# 7-Eleven Tests Cashierless Store At North Texas Headquarters



## goneubering

https://dfw.cbslocal.com/2020/02/05/7-eleven-tests-cashierless-store-texas/
IRVING (CBSDFW.COM) - A new 700-square foot 7-Eleven store has opened in Texas, but this one doesn't have a human cashier.

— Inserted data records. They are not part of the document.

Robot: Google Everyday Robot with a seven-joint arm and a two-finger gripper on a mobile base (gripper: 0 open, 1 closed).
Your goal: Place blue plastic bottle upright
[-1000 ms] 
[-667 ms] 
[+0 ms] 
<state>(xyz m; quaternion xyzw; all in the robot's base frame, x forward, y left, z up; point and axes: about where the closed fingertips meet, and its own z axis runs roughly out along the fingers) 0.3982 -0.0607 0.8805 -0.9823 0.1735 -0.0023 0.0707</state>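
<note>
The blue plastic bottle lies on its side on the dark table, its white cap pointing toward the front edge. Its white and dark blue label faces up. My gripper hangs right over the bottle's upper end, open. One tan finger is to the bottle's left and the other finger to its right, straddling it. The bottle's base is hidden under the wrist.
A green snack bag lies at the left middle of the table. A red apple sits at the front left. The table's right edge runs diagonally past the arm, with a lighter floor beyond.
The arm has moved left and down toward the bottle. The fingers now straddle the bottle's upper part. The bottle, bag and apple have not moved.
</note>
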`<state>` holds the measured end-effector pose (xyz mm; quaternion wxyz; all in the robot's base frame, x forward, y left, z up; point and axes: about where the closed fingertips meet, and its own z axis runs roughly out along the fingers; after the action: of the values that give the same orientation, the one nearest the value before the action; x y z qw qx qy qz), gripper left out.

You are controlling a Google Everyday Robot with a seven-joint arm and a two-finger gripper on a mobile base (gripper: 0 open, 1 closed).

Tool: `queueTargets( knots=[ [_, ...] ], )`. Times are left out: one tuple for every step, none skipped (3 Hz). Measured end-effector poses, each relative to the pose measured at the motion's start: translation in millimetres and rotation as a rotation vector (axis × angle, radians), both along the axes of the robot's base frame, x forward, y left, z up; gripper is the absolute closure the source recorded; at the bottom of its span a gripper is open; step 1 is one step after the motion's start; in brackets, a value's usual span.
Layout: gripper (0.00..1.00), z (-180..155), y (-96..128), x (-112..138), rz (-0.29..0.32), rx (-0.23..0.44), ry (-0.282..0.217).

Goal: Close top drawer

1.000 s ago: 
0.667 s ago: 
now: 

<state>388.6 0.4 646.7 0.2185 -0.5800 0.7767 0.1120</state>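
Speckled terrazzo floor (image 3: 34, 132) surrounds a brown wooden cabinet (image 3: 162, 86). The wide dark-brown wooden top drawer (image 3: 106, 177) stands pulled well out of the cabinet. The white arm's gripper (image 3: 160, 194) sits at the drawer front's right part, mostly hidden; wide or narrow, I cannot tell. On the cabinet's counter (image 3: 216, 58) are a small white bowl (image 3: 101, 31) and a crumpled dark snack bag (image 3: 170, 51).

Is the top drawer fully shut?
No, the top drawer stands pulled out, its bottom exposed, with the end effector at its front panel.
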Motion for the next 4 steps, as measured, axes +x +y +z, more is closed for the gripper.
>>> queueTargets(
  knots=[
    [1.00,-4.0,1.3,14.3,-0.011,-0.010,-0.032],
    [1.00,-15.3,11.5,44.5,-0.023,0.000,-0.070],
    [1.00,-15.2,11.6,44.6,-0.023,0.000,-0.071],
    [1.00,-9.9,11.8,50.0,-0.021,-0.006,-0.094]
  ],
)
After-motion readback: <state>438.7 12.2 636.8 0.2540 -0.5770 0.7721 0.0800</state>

The pilot store, at 7-Eleven headquarters in Irving, *uses a mixture of algorithms and predictive technology to separate individual customers and their purchases from others in the store.*


----------



## IR12

goneubering said:


> https://dfw.cbslocal.com/2020/02/05/7-eleven-tests-cashierless-store-texas/
> IRVING (CBSDFW.COM) - A new 700-square foot 7-Eleven store has opened in Texas, but this one doesn't have a human cashier.
> 
> The pilot store, at 7-Eleven headquarters in Irving, *uses a mixture of algorithms and predictive technology to separate individual customers and their purchases from others in the store.*


What could possibly go wrong???


----------



## Cold Fusion

Don’t equate No cashier with No Security Measures.

Reduction & eventual Elimination of low skill convenience store
workers not only translates to higher profits and Happy stockholders.....
.......But no longer will 7-11 be the Fall Back employment
for Deactivated Uber drivers nor food source for pilfering
Lyft drivers.

Who'll stock the shelves?
The Vendors ✔

Get rowdy in the Camera Monitored store?
Doors lock you In
Until Law Enforcement arrival


----------



## BunnyK

As long as they keep the nacho cheese stocked I'm good.


----------



## Stevie The magic Unicorn

So... what happens when someone without the app goes into the store?

Do i have to leave my kids outside if they don't have a smart phone with the app?

Will i get flooded with 4 receipts if i take my kids in for slurpies and we all have the app downloaded?

Do you realize how much stuff could get stolen?


----------



## Cold Fusion

Stevie The magic Unicorn said:


> So... what happens when someone without the app goes into the store?
> 
> Do i have to leave my kids outside if they don't have a smart phone with the app?
> 
> Will i get flooded with 4 receipts if i take my kids in for slurpies and we all have the app downloaded?
> 
> Do you realize how much stuff could get stolen?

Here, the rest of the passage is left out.